[Materials provided Boundary: Start]
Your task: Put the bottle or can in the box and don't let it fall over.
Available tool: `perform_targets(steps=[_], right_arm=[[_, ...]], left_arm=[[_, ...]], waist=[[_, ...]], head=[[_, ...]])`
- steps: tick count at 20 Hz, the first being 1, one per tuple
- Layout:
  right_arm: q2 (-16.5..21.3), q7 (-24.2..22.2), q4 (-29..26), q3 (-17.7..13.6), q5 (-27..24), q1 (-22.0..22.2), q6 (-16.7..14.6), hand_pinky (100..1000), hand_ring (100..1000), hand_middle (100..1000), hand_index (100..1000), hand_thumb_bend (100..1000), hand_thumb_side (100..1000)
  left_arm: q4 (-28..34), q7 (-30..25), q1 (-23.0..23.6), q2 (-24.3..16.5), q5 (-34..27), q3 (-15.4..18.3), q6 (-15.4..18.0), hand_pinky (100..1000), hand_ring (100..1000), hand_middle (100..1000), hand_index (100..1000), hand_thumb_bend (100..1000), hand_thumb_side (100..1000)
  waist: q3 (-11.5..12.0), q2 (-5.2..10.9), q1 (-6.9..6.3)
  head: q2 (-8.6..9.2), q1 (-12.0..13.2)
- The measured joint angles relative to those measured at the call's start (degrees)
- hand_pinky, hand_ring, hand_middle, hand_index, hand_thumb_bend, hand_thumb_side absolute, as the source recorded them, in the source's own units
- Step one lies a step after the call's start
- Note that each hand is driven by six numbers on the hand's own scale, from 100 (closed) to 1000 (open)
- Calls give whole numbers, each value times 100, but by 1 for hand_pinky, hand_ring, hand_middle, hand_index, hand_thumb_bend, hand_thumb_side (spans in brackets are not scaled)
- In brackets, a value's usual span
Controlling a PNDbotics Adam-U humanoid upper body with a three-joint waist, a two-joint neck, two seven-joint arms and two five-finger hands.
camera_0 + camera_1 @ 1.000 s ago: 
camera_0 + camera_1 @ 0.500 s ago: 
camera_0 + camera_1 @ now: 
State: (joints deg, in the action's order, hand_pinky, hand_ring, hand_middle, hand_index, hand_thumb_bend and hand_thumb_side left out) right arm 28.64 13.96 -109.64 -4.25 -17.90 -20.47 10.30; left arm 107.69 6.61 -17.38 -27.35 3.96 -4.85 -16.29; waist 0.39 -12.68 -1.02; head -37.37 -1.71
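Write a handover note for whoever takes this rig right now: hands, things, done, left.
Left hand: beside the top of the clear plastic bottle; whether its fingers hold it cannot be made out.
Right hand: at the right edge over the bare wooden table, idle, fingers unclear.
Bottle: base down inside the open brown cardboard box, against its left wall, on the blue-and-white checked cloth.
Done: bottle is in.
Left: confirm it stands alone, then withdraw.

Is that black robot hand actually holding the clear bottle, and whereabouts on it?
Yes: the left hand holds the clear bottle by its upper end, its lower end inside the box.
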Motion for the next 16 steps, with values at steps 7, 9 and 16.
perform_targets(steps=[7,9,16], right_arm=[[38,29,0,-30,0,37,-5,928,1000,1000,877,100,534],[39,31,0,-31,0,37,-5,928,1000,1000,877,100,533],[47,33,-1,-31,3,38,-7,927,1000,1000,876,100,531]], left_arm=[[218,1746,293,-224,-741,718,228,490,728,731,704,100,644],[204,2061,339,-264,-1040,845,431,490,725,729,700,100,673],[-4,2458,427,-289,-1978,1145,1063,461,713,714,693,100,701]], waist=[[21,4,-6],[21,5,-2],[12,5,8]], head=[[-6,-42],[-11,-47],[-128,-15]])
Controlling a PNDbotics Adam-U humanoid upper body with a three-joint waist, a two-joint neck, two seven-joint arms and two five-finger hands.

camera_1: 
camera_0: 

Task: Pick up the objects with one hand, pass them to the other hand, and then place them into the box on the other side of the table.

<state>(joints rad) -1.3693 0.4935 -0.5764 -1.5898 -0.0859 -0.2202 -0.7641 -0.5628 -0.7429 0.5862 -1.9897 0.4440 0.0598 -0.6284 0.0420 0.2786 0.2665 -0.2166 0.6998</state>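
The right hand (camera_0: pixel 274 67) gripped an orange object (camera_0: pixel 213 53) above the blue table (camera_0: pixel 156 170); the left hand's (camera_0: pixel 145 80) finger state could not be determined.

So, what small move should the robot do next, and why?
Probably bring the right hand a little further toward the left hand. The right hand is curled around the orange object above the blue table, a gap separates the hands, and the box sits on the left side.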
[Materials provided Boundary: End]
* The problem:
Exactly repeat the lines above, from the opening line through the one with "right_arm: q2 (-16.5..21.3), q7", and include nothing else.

* Answer below:
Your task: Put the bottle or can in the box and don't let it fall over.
Available tool: `perform_targets(steps=[_], right_arm=[[_, ...]], left_arm=[[_, ...]], waist=[[_, ...]], head=[[_, ...]])`
- steps: tick count at 20 Hz, the first being 1, one per tuple
- Layout:
  right_arm: q2 (-16.5..21.3), q7 (-24.2..22.2), q4 (-29..26), q3 (-17.7..13.6), q5 (-27..24), q1 (-22.0..22.2), q6 (-16.7..14.6), hand_pinky (100..1000), hand_ring (100..1000), hand_middle (100..1000), hand_index (100..1000), hand_thumb_bend (100..1000), hand_thumb_side (100..1000)

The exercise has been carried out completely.